**WORK TASK:**
In the entries that follow, the line with "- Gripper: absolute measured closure" opens the range and the line with "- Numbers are" closes it; repeat that range exactly, both lines included.
=== EXERCISE DATA ===
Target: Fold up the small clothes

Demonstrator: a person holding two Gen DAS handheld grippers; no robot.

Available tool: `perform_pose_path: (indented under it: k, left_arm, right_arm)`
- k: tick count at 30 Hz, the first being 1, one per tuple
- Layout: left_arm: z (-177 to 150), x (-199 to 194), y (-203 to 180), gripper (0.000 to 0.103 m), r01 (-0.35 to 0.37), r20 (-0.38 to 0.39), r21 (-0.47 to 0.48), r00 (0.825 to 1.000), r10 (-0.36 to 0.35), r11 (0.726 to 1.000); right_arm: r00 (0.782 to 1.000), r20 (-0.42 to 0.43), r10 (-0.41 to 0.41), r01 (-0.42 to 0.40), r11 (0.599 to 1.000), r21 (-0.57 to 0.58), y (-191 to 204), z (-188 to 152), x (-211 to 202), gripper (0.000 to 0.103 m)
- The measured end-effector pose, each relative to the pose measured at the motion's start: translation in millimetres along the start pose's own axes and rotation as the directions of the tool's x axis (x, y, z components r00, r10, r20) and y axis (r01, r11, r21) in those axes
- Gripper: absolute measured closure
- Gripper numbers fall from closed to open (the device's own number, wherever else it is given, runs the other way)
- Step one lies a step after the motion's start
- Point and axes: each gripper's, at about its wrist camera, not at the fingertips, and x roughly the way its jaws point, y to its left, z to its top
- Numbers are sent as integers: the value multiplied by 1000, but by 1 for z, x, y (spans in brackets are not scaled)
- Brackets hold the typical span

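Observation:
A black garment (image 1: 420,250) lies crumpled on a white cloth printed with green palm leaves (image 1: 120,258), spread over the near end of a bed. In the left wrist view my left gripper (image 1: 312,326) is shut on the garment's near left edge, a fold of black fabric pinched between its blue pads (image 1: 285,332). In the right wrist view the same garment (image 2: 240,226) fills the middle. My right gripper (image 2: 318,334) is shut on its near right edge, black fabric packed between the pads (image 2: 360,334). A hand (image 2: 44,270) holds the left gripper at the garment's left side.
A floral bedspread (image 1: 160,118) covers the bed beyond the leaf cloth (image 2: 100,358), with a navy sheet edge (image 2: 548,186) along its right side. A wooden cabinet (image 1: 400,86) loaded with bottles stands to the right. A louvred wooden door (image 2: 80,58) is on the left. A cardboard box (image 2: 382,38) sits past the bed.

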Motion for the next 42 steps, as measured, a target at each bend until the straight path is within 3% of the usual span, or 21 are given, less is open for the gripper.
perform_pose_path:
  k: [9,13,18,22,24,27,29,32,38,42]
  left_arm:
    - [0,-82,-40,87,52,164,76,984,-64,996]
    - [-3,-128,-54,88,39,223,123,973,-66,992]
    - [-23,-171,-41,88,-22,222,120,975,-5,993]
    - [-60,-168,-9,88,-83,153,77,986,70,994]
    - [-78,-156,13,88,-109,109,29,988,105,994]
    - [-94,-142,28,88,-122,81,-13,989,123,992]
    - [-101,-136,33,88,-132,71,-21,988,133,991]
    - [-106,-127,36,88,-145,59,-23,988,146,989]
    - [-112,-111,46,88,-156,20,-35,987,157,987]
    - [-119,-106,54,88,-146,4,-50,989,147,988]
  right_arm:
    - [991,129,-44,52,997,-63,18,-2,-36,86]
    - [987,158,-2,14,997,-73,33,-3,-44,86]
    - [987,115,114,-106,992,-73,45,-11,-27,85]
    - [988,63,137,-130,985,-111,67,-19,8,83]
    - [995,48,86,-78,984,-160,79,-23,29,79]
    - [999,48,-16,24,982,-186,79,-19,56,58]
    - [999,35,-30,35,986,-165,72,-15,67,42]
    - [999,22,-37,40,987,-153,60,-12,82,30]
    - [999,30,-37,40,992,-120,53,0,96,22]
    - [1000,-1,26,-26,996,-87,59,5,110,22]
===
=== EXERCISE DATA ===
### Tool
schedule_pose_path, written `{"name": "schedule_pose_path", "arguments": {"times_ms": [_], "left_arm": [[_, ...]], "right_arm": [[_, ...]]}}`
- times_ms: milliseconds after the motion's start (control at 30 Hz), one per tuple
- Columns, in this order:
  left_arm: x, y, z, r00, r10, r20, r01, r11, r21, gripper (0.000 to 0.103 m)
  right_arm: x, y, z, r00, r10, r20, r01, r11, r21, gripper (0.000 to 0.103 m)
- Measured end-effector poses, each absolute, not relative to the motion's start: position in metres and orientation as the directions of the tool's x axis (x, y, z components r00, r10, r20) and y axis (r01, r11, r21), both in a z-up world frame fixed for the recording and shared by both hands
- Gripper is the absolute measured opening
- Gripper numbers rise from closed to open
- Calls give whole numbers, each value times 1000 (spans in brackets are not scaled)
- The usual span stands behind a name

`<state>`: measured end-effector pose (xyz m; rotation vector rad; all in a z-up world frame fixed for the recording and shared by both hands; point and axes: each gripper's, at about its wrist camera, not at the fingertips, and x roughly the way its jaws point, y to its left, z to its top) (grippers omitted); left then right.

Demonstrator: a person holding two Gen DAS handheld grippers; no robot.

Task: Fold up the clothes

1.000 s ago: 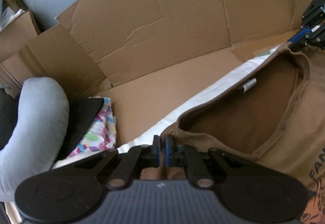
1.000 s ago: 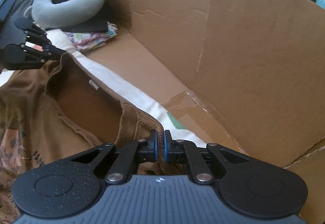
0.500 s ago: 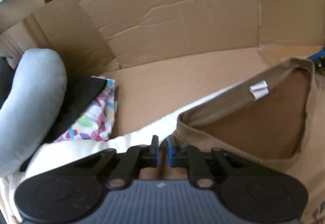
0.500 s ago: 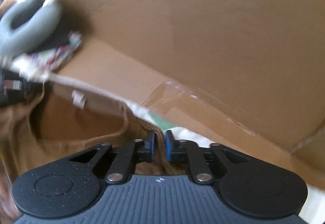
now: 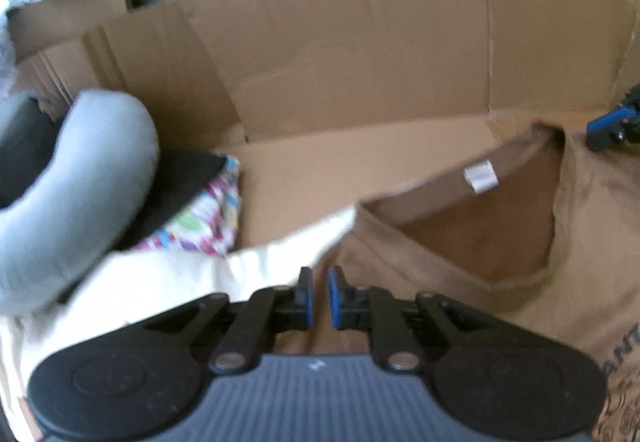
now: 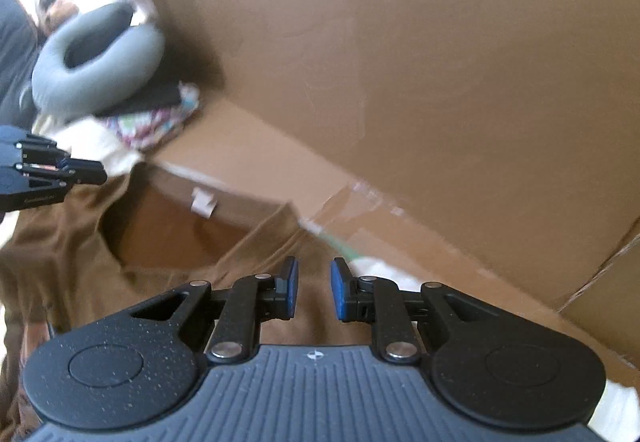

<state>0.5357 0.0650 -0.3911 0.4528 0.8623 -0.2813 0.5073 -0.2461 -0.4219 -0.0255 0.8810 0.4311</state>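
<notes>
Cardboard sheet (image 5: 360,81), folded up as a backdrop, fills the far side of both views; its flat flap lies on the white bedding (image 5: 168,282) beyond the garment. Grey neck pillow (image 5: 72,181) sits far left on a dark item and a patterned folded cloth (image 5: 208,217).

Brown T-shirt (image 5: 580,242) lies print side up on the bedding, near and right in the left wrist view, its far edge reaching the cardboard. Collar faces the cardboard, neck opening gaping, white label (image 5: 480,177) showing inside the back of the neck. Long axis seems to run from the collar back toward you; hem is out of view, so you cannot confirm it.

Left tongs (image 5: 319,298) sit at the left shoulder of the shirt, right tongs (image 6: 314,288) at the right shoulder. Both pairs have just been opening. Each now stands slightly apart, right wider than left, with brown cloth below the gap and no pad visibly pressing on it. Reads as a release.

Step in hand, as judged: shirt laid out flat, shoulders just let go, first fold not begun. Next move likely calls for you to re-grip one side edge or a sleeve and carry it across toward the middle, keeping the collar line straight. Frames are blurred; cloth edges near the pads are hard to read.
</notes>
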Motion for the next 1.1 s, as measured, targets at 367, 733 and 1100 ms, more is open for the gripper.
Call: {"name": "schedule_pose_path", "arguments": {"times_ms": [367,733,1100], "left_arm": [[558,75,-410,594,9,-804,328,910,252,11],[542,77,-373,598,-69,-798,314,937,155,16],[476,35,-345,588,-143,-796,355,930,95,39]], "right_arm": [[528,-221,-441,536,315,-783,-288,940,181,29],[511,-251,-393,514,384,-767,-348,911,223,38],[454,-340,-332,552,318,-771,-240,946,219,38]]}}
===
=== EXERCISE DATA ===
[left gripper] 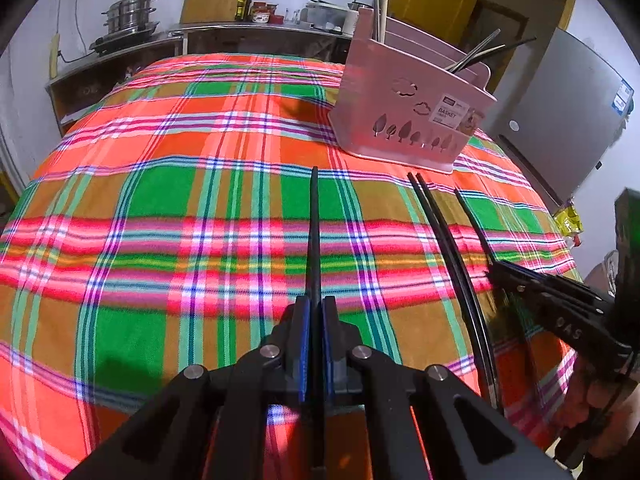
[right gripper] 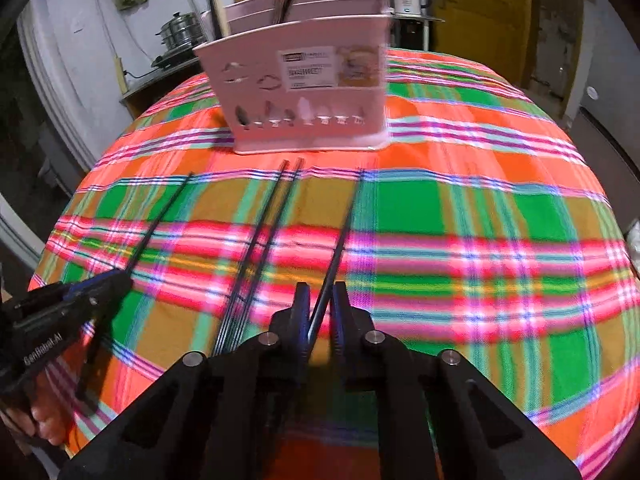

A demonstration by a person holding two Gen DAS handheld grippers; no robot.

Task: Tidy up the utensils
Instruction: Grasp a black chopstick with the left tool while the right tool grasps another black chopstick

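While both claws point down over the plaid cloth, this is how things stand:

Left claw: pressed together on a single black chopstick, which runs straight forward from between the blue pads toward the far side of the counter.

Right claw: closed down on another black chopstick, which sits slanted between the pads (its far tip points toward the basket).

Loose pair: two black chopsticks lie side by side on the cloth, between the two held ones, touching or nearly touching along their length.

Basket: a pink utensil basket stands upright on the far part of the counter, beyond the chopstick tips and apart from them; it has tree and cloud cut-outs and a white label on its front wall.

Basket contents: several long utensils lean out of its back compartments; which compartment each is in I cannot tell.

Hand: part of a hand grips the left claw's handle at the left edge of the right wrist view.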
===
**YOUR RESPONSE:**
- Gripper: absolute measured closure
- Gripper numbers fall from closed to open (the device's own number, wherever else it is given, runs the other way)
- Step one lies a step after the motion's start
- Point and axes: each gripper's, at about its wrist camera, not at the fingertips, and x roughly the way its jaws point, y to its left, z to its top
- Numbers are sent as integers: the value multiplied by 1000, but by 1 for z, x, y (spans in brackets are not scaled)

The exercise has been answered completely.